Venne poi la Controriforma, e l’applicazione dei decreti del Concilio di Trento portò alla sostituzione di molte di quelle opere con manufatti in marmo e bronzo, oltre che alla predilezione di pale d’altare che narravano la storia sacra in forma pittorica più vistosa ed esplicita.

In Lombardia, tra le eminenti botteghe specializzate di scultori del legno, come i De Donati e i Del Maino, spicca la personalità di Bussolo e la nostra provincia ne conserva opere notevoli. La mostra, che propone alcuni pezzi tra i più impressionanti per valore artistico e storico, prosegue idealmente anche in città e sul territorio, suggerendo una mappa di percorsi di approfondimento alla scoperta delle opere che non è stato possibile includere a palazzo.

L’allestimento isola in modo spettacolare alcuni lavori, come i Crocefissi di Fontanella al Monte e di Gromo, e altri li mette in dialogo con gli arredi e le suppellettili sacre che contribuiscono a rievocare l’atmosfera spesso carica di apparati liturgici delle chiese.

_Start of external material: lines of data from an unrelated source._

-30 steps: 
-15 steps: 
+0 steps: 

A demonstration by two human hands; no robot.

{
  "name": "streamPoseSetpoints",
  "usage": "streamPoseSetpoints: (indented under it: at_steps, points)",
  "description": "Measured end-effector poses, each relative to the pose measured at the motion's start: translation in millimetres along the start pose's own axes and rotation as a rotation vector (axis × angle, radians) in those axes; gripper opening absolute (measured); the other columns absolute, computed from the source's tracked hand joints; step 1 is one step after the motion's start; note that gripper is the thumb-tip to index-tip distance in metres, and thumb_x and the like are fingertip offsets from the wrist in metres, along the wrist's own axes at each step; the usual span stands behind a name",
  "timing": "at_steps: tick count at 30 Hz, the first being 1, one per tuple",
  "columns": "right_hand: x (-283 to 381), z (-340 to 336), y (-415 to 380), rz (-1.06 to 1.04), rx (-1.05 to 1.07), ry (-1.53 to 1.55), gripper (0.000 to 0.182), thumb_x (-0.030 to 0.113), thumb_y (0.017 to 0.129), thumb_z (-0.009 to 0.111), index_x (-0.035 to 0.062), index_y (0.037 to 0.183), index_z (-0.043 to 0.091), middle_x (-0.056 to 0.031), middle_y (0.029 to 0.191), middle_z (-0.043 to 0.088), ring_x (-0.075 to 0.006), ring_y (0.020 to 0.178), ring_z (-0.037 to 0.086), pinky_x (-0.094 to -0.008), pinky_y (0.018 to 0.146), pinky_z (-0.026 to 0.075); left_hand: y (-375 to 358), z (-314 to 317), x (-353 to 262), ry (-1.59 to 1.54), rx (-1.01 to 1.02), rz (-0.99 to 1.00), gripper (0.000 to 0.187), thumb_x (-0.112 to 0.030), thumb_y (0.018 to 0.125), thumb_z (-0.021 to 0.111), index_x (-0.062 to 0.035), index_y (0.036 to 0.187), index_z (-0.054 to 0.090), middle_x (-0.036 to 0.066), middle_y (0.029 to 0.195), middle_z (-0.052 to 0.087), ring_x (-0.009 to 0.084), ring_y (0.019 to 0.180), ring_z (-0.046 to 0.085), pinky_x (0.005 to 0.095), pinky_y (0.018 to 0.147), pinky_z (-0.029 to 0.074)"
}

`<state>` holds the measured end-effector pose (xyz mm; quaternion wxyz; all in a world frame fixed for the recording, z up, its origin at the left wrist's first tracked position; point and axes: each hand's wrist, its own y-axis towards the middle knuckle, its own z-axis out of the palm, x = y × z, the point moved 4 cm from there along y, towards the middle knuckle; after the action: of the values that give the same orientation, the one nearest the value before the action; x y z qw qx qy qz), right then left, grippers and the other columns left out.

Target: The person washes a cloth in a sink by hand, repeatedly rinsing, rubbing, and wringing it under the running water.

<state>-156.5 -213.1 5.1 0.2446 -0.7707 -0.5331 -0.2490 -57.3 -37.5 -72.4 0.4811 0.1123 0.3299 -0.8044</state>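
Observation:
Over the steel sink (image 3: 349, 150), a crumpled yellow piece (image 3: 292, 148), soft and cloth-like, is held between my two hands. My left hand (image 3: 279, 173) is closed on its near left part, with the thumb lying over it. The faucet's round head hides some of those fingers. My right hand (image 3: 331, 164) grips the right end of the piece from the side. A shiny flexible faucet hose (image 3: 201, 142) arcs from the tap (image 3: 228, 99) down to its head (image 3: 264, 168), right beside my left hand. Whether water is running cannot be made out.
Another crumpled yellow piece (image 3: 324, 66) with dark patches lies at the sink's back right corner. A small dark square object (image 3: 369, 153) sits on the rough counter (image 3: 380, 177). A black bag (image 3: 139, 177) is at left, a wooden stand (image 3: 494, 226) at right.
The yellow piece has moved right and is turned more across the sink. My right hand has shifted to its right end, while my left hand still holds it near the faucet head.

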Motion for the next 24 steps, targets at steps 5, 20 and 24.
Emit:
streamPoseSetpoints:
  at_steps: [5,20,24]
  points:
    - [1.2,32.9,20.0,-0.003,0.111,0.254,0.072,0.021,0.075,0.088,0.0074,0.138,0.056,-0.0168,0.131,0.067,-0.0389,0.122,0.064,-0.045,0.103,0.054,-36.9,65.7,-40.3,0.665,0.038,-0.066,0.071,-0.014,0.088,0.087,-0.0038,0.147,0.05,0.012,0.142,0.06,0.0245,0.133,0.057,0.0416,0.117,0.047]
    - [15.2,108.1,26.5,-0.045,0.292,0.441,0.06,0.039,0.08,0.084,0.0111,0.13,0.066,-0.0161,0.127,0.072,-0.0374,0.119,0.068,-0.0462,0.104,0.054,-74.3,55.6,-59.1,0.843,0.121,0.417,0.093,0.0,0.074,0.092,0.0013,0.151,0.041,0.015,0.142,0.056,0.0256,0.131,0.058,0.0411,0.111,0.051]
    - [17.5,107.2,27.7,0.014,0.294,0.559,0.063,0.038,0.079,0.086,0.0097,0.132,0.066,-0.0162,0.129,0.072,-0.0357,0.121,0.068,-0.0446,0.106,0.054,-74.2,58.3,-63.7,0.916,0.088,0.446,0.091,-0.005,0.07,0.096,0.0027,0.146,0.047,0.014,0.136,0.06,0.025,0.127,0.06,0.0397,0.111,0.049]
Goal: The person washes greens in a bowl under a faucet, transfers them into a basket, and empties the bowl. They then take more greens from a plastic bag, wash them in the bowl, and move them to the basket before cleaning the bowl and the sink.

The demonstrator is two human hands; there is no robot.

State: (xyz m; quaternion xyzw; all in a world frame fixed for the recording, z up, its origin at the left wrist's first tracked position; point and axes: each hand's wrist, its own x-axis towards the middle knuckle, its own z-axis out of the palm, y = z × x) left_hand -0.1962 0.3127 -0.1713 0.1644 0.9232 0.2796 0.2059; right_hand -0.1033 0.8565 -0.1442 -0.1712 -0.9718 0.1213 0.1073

Arazzi, piviali e manufatti tessili cronologicamente coevi, così come due croci astili d’argento della seconda metà del Quattrocento, una di fattura milanese l’altra di un orafo bergamasco, suggeriscono e ricreano col loro fulgore lo spazio della devozione.

La sorte delle ancone lignee e delle loro statue è stata, nei secoli, quella di finire smembrate e decontestualizzate e il comitato scientifico della mostra ha lavorato a lungo per ricostruire alcuni complessi, restituendo l’identità perduta di polittici di tutto rilievo, come il “Polittico di Gandino” (1498-1501), di cui sono andate disperse le sculture del registro superiore mentre le altre, restaurate così da poterne apprezzare l’originaria fattura e i particolari decorativi, ritrovano qui un dialogo a lungo interrotto nel tempo. Non si trattava, è evidente, di scultura minore, ma di un ambito specifico con sue proprie finalità, che aveva all’epoca una committenza di tutto rispetto.

I curatori, Marco Albertario, Monica Ibsen, Amalia Pacia, Maria Cristina Rodeschini hanno sottolineato la proficua sinergia con le istituzioni del Comune e la Diocesi di Bergamo, il cui coordinamento ha reso possibile generosi prestiti, senza dimenticare il supporto della Banca Popolare di Bergamo che ha contribuito all’operazione culturale, ivi incluso un catalogo ragionato con numerosi contributi critici (Lubrina Editore).

Una mostra che potrebbe essere per specialisti ma che la dovizia di spiegazioni rende una mostra per tutti, anche per il ritmo intelligente, pausato, dell’allestimento, che aiuta a guardare ogni singolo pezzo. E ad accorgersi di vere e proprie chicche, come la Madonna con il bambino del Santuario di Nese, la cui raffinata tecnica di sbalzo dà vita ai panneggi e dà verità alle espressioni, con risultati di straordinario naturalismo, in grado di coinvolgere emotivamente i fedeli di un tempo, gli spettatori di oggi.

Orari: martedì-sabato 10-13, 14-18; domenica 10-18 (chiuso lunedì).